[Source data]
--*--

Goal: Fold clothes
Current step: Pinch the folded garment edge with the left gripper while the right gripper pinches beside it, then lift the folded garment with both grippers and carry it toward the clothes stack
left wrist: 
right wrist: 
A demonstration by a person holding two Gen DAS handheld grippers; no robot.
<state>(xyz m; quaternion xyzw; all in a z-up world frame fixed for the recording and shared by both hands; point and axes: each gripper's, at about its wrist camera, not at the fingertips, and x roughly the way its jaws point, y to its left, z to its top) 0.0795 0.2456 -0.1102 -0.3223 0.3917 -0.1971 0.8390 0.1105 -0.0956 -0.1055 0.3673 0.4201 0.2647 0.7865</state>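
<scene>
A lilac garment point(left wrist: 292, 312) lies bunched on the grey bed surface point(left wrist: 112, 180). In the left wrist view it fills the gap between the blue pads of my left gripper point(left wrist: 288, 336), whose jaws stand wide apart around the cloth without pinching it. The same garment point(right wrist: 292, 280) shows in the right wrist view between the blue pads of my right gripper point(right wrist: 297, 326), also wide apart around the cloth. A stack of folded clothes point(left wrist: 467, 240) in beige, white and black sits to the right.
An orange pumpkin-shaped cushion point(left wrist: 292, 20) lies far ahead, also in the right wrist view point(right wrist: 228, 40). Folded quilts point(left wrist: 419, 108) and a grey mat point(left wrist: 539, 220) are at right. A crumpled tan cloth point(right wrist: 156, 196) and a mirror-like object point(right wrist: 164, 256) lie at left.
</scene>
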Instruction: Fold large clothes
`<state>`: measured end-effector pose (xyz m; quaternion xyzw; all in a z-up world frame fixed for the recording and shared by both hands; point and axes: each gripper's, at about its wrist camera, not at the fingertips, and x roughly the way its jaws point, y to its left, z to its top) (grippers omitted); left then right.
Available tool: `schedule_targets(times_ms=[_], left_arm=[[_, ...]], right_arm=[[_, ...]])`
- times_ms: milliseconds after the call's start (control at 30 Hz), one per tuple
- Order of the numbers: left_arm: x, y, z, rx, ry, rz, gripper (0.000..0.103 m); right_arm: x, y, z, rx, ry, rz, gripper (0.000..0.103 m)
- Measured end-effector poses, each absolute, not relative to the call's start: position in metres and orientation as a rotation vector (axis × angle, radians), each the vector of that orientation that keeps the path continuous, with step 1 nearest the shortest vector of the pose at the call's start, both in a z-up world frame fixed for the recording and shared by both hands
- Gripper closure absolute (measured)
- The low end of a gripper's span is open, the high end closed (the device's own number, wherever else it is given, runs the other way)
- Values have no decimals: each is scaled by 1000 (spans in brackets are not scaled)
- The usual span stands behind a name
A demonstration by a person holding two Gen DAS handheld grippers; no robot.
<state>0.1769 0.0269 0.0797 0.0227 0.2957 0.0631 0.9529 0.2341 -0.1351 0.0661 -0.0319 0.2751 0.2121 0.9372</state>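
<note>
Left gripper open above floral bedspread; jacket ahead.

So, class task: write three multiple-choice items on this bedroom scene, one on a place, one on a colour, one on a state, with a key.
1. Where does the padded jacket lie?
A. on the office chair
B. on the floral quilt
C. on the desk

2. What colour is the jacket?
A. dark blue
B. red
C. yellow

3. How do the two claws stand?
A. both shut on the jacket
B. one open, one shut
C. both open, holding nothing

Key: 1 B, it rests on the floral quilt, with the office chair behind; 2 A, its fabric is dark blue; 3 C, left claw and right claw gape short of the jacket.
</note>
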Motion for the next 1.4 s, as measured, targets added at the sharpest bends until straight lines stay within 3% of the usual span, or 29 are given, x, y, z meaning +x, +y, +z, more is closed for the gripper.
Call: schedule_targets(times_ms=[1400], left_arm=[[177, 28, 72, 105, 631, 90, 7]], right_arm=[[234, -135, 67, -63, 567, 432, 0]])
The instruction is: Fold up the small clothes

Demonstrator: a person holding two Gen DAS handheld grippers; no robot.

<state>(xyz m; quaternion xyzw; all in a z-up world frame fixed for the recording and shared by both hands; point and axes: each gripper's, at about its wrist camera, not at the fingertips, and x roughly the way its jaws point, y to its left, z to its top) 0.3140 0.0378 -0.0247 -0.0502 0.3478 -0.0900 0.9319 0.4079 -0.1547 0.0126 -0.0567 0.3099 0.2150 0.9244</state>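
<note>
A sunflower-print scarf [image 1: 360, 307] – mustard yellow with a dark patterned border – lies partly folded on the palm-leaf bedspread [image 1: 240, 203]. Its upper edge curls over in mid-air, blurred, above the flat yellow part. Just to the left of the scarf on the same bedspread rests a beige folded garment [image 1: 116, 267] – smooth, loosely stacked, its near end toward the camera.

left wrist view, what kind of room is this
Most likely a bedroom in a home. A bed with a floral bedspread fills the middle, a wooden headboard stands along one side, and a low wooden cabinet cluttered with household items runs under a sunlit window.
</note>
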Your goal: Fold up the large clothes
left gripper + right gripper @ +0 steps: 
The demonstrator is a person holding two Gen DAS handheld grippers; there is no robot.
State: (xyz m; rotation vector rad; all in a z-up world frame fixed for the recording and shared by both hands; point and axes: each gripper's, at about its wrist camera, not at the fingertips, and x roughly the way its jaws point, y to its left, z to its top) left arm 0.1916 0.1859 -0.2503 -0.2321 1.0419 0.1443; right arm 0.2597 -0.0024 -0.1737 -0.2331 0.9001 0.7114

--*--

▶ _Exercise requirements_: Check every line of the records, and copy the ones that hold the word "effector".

▶ _Solution to this problem_:
`<state>`: measured end-effector pose (xyz m; quaternion xyzw; all in a z-up world frame fixed for the recording and shared by both hands; point and axes: each gripper's, at about its wrist camera, not at the fingertips, and x roughly the way its jaws point, y to its left, z to its top) (grippers omitted); left then right.
- Measured end-effector poses, each absolute, not relative to the call's start: position in metres and orientation as a rotation vector (axis × angle, radians), each the vector of that orientation that keeps the path continuous, with step 1 nearest the shortest vector of the pose at the call's start, both in a z-up world frame fixed for the recording and shared by both hands

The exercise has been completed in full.